■ Your goal ■
Copy, from the data below, every line that has "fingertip" in it.

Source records
----

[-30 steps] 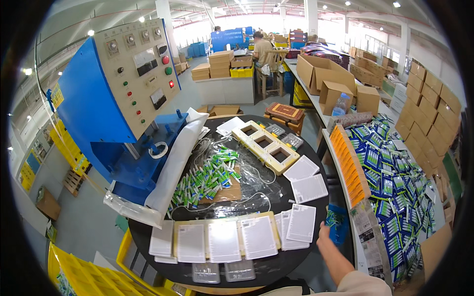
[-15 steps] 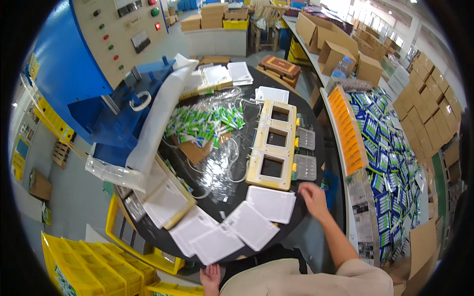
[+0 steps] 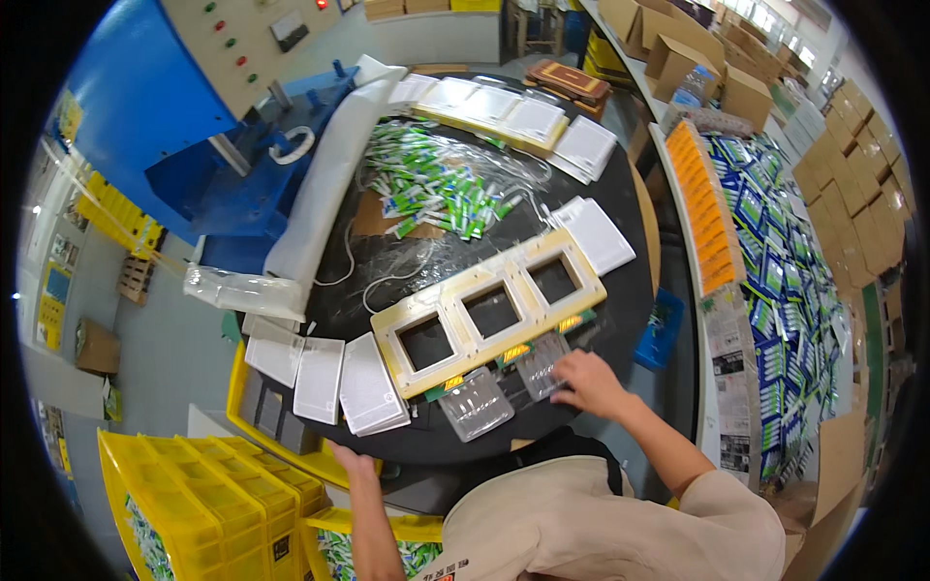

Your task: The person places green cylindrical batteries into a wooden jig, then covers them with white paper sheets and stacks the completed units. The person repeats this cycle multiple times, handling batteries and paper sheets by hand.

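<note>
A yellow frame fixture (image 3: 448, 376) with three square openings rests on the round black turntable (image 3: 334, 276) in front of me. Clear plastic blisters with green-and-yellow cards stick out along its near edge; the nearer-left blister (image 3: 477, 405) lies untouched. Over the blister beside it (image 3: 539, 368), my right hand (image 3: 588, 383) has its fingers apart and slightly bent, their tips at its right side. My left hand (image 3: 356, 465) is low at the turntable's near-left edge, below a stack of white cards (image 3: 370, 389). Its fingers are small and partly hidden.
Green-and-white packets (image 3: 441, 194) are heaped mid-turntable. A second fixture with white cards (image 3: 533, 118) sits at the far side. The blue press (image 3: 155, 107) stands left, yellow crates (image 3: 203, 494) lower left. A side table carries blue-green packs (image 3: 775, 281) behind an orange strip (image 3: 699, 208).
The turntable has turned clockwise, bringing the yellow frame from my right to in front of me and the cards leftward. My right hand has shifted left to a blister; my left hand has risen leftward.
</note>
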`<state>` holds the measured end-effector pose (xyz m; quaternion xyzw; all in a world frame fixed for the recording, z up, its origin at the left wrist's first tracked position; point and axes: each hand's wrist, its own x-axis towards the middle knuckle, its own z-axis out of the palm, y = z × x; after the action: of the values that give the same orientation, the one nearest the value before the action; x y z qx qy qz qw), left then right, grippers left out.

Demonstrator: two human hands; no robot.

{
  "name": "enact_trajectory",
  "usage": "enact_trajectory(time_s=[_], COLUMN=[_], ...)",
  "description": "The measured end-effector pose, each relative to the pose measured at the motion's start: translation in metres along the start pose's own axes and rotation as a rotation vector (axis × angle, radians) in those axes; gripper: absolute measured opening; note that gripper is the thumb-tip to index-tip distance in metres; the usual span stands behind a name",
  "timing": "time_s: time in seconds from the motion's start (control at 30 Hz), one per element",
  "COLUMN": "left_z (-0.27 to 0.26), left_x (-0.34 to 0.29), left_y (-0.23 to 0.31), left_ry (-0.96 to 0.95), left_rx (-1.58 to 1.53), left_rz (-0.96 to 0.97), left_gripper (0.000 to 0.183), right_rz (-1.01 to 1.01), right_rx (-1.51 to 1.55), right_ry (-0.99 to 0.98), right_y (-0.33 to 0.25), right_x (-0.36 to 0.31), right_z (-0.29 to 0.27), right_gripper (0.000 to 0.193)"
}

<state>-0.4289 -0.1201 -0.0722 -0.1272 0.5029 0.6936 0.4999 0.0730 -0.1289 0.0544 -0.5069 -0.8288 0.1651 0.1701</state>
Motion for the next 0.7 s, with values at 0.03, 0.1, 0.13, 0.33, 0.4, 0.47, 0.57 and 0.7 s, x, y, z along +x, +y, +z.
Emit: enact_trajectory(time_s=[0.03,0.1,0.13,0.33,0.4,0.47,0.57,0.7], left_z=[0.003,0.008,0.013,0.005,0.003,0.009,0.029,0.066], left_x=[0.015,0.039,0.052,0.098,0.1,0.084,0.009,-0.115], left_y=[0.018,0.042,0.052,0.07,0.074,0.077,0.057,0.006], left_ry=[0.024,0.002,0.039,-0.148,-0.075,0.121,0.172,-0.983], left_rx=[0.058,0.14,0.148,0.129,0.188,0.263,1.001,1.535], left_rz=[-0.009,0.019,-0.002,0.015,0.053,0.116,1.194,1.135], left_gripper=[0.067,0.067,0.066,0.068,0.061,0.052,0.027,0.022], right_rz=[-0.067,-0.152,-0.186,-0.196,-0.067,-0.037,-0.065,-0.044], right_rx=[-0.098,-0.197,-0.28,-0.067,0.074,0.134,0.121,0.188], right_ry=[-0.112,-0.197,-0.257,-0.443,-0.544,-0.595,-0.641,-0.58], right_y=[-0.011,-0.027,-0.031,-0.033,-0.029,-0.025,-0.02,-0.02], right_x=[0.005,0.017,0.024,0.055,0.064,0.073,0.081,0.074], right_z=[0.008,0.02,0.025,0.039,0.038,0.035,0.028,0.03], right_gripper=[0.04,0.036,0.036,0.022,0.02,0.016,0.013,0.013])
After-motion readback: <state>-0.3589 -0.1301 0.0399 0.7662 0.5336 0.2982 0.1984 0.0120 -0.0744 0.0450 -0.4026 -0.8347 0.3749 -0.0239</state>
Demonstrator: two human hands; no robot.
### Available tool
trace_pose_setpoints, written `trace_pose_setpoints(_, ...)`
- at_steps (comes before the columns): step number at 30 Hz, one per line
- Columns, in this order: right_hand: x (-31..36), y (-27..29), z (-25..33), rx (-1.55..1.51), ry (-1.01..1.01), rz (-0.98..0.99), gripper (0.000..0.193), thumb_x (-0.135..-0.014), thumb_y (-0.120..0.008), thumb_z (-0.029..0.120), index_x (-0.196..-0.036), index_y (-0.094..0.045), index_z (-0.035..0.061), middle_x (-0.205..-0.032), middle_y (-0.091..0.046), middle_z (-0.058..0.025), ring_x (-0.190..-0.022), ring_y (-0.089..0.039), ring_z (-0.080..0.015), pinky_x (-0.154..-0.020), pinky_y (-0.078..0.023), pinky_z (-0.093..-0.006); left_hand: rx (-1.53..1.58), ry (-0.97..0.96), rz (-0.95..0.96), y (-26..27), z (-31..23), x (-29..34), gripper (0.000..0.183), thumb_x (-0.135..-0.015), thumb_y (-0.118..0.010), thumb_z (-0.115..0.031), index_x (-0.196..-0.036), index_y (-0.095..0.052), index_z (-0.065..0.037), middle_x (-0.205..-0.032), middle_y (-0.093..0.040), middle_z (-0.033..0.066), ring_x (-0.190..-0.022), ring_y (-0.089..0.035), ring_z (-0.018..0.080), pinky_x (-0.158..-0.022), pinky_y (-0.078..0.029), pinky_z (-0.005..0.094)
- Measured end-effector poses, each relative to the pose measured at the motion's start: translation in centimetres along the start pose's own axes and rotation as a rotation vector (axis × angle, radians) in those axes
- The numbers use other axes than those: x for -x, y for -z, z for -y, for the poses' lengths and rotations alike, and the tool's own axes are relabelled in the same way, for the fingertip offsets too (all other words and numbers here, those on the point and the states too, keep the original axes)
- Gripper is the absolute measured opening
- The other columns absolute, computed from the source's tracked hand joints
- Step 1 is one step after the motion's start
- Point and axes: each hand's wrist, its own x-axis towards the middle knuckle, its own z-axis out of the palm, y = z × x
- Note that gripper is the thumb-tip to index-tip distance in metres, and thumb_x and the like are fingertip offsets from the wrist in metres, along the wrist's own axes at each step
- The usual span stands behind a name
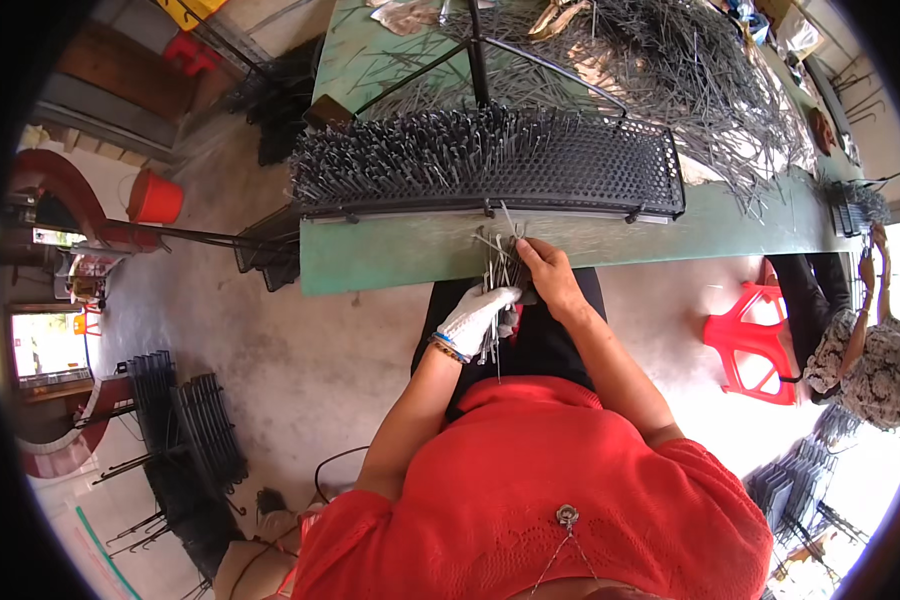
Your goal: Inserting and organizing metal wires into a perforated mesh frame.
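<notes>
My left hand (476, 314), in a white knitted glove, is closed round a bundle of thin grey metal rods (493, 262), some with bent ends. The bundle stands out above and below the fist at the table's near edge. My bare right hand (553, 276) is pinched at the upper end of the bundle, where thumb and finger hold a thin rod (509, 222). Just beyond my hands a long black perforated rack (615, 165) rests on the green table (370, 252). Many dark rods (400, 155) stand upright, packed in its left part; holes show bare on the right.
A big tangled heap of loose rods (690, 75) covers the table behind the rack. A black post (477, 60) with slanting braces rises behind it. To the right are a red plastic stool (755, 335) and another person (870, 365). A red bucket (155, 196) stands at left.
</notes>
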Motion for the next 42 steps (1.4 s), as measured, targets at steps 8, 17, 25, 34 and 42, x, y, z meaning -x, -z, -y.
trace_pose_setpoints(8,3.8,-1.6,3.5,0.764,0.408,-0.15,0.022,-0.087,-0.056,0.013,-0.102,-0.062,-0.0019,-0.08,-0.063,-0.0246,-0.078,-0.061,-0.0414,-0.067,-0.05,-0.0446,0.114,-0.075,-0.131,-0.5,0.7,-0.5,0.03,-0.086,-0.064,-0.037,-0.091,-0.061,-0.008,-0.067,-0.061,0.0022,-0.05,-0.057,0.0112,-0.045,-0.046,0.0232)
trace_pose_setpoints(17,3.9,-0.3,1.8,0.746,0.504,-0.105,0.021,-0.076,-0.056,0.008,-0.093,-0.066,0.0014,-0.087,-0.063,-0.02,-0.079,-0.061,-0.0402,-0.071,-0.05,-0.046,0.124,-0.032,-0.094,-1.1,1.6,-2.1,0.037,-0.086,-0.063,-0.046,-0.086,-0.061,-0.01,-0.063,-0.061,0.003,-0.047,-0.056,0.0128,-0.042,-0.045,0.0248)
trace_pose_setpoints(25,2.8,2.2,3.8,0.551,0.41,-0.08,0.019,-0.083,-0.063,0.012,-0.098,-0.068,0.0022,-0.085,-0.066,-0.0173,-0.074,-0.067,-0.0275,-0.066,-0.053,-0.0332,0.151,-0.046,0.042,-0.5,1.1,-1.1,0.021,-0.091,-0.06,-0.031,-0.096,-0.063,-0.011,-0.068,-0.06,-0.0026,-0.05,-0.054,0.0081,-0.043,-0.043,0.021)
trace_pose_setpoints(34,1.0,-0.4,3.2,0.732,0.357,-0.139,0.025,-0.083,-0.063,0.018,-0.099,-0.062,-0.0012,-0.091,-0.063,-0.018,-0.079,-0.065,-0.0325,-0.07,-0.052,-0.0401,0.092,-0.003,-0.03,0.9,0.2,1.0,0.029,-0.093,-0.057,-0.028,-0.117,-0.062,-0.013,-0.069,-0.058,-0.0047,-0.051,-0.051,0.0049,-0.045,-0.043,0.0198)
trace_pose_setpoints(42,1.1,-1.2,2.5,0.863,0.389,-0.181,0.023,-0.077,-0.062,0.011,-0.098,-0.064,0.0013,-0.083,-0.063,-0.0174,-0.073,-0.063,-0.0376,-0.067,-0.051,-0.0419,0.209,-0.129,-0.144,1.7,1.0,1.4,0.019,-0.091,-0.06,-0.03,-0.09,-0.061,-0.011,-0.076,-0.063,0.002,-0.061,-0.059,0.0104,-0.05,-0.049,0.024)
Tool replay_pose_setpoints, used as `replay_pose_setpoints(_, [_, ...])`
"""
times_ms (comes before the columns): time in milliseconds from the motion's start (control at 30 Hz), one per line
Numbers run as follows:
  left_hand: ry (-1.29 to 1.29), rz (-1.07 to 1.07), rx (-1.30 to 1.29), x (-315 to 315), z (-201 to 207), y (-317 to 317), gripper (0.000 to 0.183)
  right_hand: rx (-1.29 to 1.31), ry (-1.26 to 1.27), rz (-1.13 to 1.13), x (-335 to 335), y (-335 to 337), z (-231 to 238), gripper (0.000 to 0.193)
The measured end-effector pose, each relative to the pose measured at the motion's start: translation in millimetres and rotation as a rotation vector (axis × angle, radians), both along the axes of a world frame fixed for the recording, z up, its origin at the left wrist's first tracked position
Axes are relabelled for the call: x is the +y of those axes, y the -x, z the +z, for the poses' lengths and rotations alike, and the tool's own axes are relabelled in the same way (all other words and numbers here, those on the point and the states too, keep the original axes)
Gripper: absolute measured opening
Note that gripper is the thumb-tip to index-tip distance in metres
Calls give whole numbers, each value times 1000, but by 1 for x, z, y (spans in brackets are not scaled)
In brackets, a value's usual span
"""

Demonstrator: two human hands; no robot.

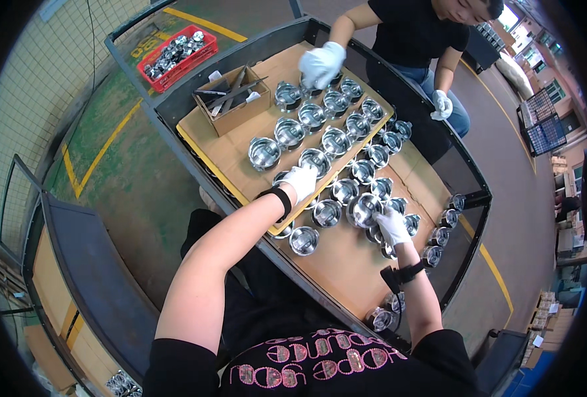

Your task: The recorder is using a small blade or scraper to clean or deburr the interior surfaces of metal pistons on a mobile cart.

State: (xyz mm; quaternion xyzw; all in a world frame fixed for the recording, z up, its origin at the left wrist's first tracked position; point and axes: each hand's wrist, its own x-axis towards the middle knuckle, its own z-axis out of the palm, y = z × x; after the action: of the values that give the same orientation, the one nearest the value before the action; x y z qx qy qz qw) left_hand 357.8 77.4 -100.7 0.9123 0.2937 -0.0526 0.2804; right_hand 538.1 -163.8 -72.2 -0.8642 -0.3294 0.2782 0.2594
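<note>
Right hand (392,226), head view: gloved in white, it grasps a silver piston (363,210) by its right side, the piece being held above the loose pistons (326,213) grouped on the brown, dark-framed tabletop (346,268). Left hand (300,181), likewise gloved, touches the near side of a tray piston (314,161) at the right-hand edge of the yellow-rimmed tray (230,155); whether it grips this piece or merely rests against it cannot be told. Further pistons stand in rows on the tray, which overlies the left part of the tabletop. At the tray's far left corner, an open cardboard box (244,116) contains dark flat strips. A co-worker's gloved hand (322,65) extends over the farthest row, partly hiding it; the other co-worker's hand (441,106) hangs beyond the frame. Additional pistons line the tabletop's right edge. Beyond the far left corner, a red crate (187,67) of metal parts sits on the floor (124,169).
</note>
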Motion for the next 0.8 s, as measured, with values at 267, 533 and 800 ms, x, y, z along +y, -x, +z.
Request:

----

■ Expected output ■
- The numbers use other axes than those: x for -x, y for -z, z for -y, for the poses' lengths and rotations alike, and the tool's own axes are relabelled in the same way, for the fingertip offsets too (all other words and numbers here, those on the point and the states too, keep the original axes)
- Note that gripper is the thumb-tip to index-tip distance in metres, and thumb_x and the like are fingertip offsets from the wrist in metres, along the wrist's own axes at each step

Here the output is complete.